God and the Tsunami: From Death Comes Life

by David Roseberry

““… the engulfing waters threatened me,
the deep surrounded me…” Jonah 2:5

The human toll is staggering. We have watched footage of people being washed out to sea, children grasping for their parents, tourists running for higher ground only to be swept away. It is all beyond horror. Our hearts go out to the people and families of the 11 countries hit by the tidal wave. In houses of worship and in private devotions all over the globe, they are in our prayers.

But how do we pray? How do we reconcile it in our hearts? We know the geology behind this horrendous killer. But people of faith must look to theology for depth and meaning. The age-old question of evil and suffering is being asked once more: If God were so good, why would He let something like this happen? For Christians, the answer is no mystery.

The Bible does not flinch in addressing the question of suffering. From Job to Jesus, the question of suffering, evil, the will of God, and the realities of life are at the forefront of the biblical witness. There is no single answer, but from a biblical perspective, bad things happen to good people for the same reason they happen to bad people: because we live in a thoroughly broken world.

Years ago, when my wife and I first moved to Texas, we endured our first long, hot summer in our small house. I had no idea that I needed to keep the foundation moist in the drought. As a result, it cracked and heaved. We didn’t see the damage right away, but soon the doors began to stick, nails began to pop through the sheetrock, and cracks ran up through the walls. We had a roof and four walls, but the broken foundation was taking its toll all around the house. The contractors and engineers who examined the house all said the same thing: “Your house is broken. We can try to fix it, but nothing will ever be plumb again.” They were right.

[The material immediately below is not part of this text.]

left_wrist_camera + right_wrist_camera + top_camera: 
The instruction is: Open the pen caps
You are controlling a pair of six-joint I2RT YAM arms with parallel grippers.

This is a metaphor for the theology of what went wrong this week off the coast of Indonesia. To be sure, the physical geology of the event tells us how a devastating wave forms in the ocean, but biblical theology that tells us why such a thing would happen: The world is broken. Our foundation is cracked. The world is not perfect and we should not expect paradise. God created it to be perfect (He cannot do less), but when sin entered the world through human rebellion and pride, the whole of creation fell, or “cracked”, just like my house’s foundation. Things started to go wrong. very wrong. Man has been experiencing the physical pain of that spiritual sin ever since.

God didn’t send a tidal wave to destroy countless lives. He takes no joy or delight in suffering. But a broken world is unstable. It will lurch and crack from time to time. In a broken world, nations may fight against each other, a disease may take a life, a child may be born with a birth defect, or an automobile accident may kill a family member It is a broken world and we should not expect too much from it.

But we can expect a lot from our God. He is a God of abundant resources and kindness. He is able to bring strength out of every tragedy. The cross of Christ’s suffering is the center of the Christian faith and the perfect example of the resourcefulness and power of God: from death comes life. We don’t know how God will use this calamity for His higher purpose, but He most surely will. Even if we can’t see it in our lifetime, we can have faith in the promise that He will.

And there is another hope that needs to be remembered, especially now. While this world is not a perfect world, there is another world – a world where sorrow and pain are no more, where accidents do not happen, and where life is never snuffed out. In fact, life is everlasting! Theologically speaking, rather than fix the foundation of the broken and dark world we live it, God built a bridge to a new land of light and peace. And through His son Jesus Christ, He invites all people to cross over by faith in Him. We can’t expect much from our world infected by sin, suffering, and sorrow, but we can hope for everything that awaits us in Christ.

The tsunami is an epic disaster. The destruction and grief are vast. All the lives lost are precious to God. But tsunamis are to be expected in a world broken by sin. Nothing will work right all the time. But don’t blame God for the so-called “acts of God” that happen in nature. Instead look beyond the brokenness of this world to life everlasting that God has provided for every one of us through His son, Jesus Christ.”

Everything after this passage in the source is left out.